Lifting her bodily now, he placed her in the trap, pulled the canvas hood – an invention of his own he had made to keep out the winds – firmly into place; then having settled his account, he took his seat beside her and they moved out and began the journey home. When they crossed the bridge and left Newcastle it was as if they had entered another world, a white snowbound world. Whereas the streets behind them had been lined with slush, the roads before them were bordered in deep white drifts, and the further they went towards Jarrow the deeper became the drifts and the harder the going. At times Simon had to dismount and kick the light snow away to allow the horse passage.
He had lit the lamps shortly after they passed through Gateshead and now at four o’clock in the afternoon the night had come upon them and it was impossible to see beyond the radius of light given off by the dim lamps.
Time and again he tucked the rug around Noreen and asked the same question, ‘Are you all right?’
Sometimes she answered ‘Yes’, and sometimes she merely nodded. These were the times when the pains were gripping her. And she knew now, without having previous experience, that the child within her was trying to kick its way into life . . .
It was almost an hour and a half later when they reached the turnpike. At this rate another half-hour and they’d be home, but the road that lay straight ahead to the farm was now almost impassable with drifts three feet and more high. There was nothing for it but to take the side road. This would lead through the wood for at least half the remaining journey but there the trees would have taken a great deal of the snow and stopped the drifting.
He got down from the trap yet once again and turned the horse to the right and up the somewhat sheltered side road that led into the wood, the far edge of which actually bordered his own land or the land that he had thought of as his own and which he had been given notice to leave. But this thought did not enter his mind, all he wanted was to get his lass home and
not least to witness Lucy’s joy at the reunion.
He had been re-seated in the cart for less than a minute when from out of a snow-covered ditch to the right of them there sprang a young doe. How it had strayed down this far would never be known because the nearest herd was in Blandon Park, and that was all of eight miles away. When the horse reared, then tried to go into a gallop, Simon pulled on the reins and yelled, ‘Whoa there! Steady!
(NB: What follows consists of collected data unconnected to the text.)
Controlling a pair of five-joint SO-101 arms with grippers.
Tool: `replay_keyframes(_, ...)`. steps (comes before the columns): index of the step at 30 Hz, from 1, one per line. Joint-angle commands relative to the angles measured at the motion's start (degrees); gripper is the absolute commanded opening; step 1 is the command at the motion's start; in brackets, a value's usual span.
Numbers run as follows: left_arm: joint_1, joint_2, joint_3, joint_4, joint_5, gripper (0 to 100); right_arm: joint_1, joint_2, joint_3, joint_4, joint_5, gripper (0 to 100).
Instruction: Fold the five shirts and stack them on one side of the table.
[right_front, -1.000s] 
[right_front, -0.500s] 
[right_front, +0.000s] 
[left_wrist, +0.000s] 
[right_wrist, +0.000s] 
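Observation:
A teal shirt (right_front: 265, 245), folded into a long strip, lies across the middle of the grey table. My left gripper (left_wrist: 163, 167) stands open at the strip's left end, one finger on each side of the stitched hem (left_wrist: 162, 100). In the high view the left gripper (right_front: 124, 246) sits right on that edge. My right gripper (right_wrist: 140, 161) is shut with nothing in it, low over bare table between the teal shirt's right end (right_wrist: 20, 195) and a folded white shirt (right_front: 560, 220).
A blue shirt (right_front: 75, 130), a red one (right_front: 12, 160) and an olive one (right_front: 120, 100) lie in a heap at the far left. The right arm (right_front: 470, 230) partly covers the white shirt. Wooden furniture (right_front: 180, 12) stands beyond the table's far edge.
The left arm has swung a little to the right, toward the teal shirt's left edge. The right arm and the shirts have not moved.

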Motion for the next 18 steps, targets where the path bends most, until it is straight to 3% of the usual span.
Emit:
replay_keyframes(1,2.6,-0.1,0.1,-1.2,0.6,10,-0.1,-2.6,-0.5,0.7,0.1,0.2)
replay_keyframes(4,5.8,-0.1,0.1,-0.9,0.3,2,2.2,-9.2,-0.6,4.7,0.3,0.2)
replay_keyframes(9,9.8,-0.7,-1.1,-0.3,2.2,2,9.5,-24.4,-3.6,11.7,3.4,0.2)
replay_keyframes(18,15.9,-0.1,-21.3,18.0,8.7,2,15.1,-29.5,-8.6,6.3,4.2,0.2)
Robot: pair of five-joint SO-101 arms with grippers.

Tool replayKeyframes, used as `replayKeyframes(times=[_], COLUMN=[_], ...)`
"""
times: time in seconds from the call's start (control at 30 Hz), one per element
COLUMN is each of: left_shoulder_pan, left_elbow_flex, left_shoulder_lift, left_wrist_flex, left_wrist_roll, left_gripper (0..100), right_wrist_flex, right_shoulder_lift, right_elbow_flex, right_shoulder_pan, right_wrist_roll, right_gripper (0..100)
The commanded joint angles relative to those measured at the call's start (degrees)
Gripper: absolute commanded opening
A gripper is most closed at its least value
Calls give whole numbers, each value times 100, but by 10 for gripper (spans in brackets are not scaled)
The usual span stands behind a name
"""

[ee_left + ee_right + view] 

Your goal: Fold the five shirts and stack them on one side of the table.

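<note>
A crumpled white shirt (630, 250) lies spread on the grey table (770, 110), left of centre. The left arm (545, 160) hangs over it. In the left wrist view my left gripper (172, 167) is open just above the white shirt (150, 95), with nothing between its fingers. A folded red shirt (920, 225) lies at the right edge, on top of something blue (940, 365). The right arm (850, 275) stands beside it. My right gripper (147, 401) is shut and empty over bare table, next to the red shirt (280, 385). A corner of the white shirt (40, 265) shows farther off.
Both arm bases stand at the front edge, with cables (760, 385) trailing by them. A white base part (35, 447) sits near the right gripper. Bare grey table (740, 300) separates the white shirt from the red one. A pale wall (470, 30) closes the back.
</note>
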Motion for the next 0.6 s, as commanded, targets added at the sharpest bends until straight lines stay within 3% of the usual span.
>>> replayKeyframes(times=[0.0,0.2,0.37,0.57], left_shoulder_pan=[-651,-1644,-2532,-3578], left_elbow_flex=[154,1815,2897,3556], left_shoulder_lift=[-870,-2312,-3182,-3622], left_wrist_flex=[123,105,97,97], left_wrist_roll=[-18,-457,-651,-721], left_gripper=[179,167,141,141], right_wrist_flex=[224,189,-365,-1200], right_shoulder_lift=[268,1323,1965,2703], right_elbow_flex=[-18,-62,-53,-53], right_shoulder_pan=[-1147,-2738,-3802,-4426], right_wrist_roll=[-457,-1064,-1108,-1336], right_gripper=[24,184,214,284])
Steady girl, steady!’
But the animal was tired and frightened and it continued to try to go into a gallop; and for a number of yards it succeeded in an ungainly fashion, but then of a sudden it seemed to leap into the air before disappearing into the ground. As it let out an unearthly neigh both Simon and Noreen joined their voices to it as the trap, capsizing, rolled right over pinning them both beneath it . . .
They were all very still until the horse kicked out with its back leg, and as the hoof struck Simon in the middle of his back he made no sound for he was already unconscious.
There was silence again for quite some time; then Noreen, her voice like a faint whisper, said, ‘Dad! Dad!’ then louder now, ‘Dad! Dad!’ She tried to move and found her arms free but the seat of the trap was pinning her legs below the knees, and as she muttered, ‘Oh God! Oh God!’ her upper body relaxed and she lay back in the cushion of the snow, and her last conscious thought was, ‘Well, I’m glad we made it up.’
Thirteen
When Steve came up out of the drift entrance he paused for a minute, saying to one of the men beside him, ‘Good God, look at that! That’s a contrast if you like. If you want to get in the morrow I can see you having to get your shovels out early on.’
The man nodded, saying, ‘Aye, aye. The women kept it clear yesterday, but it was nowt like this. Aye, you’re right, it’ll be shovelling white instead of black.’ He gave a throaty chuckle, then went on his way, saying, ‘Night, boss,’ and Steve answered, ‘Night, Dick.’